About 50 of us rendezvoused on the corner of 9th and Robert Street, about a dozen blocks Northeast of the Xcel Center, and immediately swarmed into the intersection to seize it.  Several members took yellow police “caution” tape from their bags and began wrapping it across the streets.  Traffic came to a standstill, and police began to arrive on the scene.  Once the riot squads showed up, we took off for the most strategic intersection in our sector, 10th St and Jackson, which held an on and off ramp for Interstate 35E.  But we couldn’t hold it for very long because our nonviolent brigade was not equipped to deal with riot police armed with pepper-spray, teargas, tasers, and rubber bullets.

The next three hours was like a game of cat-and mouse.  We seized intersections at random, halted traffic, and then dispersed when the cops started forming lines to rush us.  At one point several people got out of their cars to give us high-fives.  Once, we allowed an ambulance through our blockade on humanitarian grounds.

At one point, we doubled our numbers because random crews kept joining us, and we held one intersection for nearly twenty minutes because Slate magazine, MSNBC, CNN, and dozens of other media outlets had swarmed into the intersection with us.  The ensuing impromptu press conference allowed us to state our objections to militarism and war, articulate our vision of the peaceful world we wanted to see, and kept the cops from kicking the crap out of us.  The police were almost as hostile towards the media as they were to us, but their assaults on the press were limited to verbal onslaughts, with the possible exception of Amy Goodman and the Democracy Now! crew, who were arrested on bogus felony riot charges.

At one point, we ran into a “black bloc” of anarchists, whose actions of petty vandalism, like slashing tires and breaking windows, undermined our claims of nonviolence.  We separated ourselves from them at the first opportunity.

After we were forced off the I-35E ramp, we moved south on Jackson Street to Kellogg Boulevard, due East of the Xcel Center, where one of the six “Loading Zones” for the Republican delegates was located.   Things got ugly after we began linking arms and standing in front of the delegate buses.  Ten of our members, including myself, were sprayed in the face with pepper-spray, two were violently thrown to the ground by police officers, and one cop on a motorcycle drove right into our squad, hitting one person, who suffered minor injuries.  Two of our members were arrested on misdemeanor obstruction charges and were later bailed out.

Up the street, a “Funk the War” contingent of about 300 black-clad anarchists were having a dance party in the intersection of Kellogg and Wabasha.  Police fired tear-gas into the crowd, and also fired rubber bullets, tasers, and concussion grenades.  Anarchists attempted to slow the police line by dragging newspaper bins, traffic signs, dumpsters, and sandbags into the streets.  Skirmishes between protesters and police were widespread by 4pm, when downtown St.
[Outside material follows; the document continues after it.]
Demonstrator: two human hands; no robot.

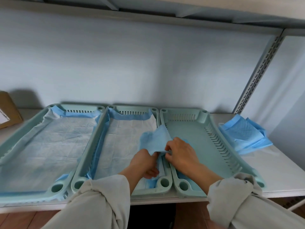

Paul was clearly in the middle of a riot.

According to the Coldsnap Legal Collective, 256 people were arrested on Monday; 119 on felony riot charges.  About 30,000 people marched in the permitted peace march.

The direct action blockades failed to shut down the first day of the conventions, and, save for one Slate article, coherent political arguments by peacemakers were absent from the mainstream media accounts of the protests.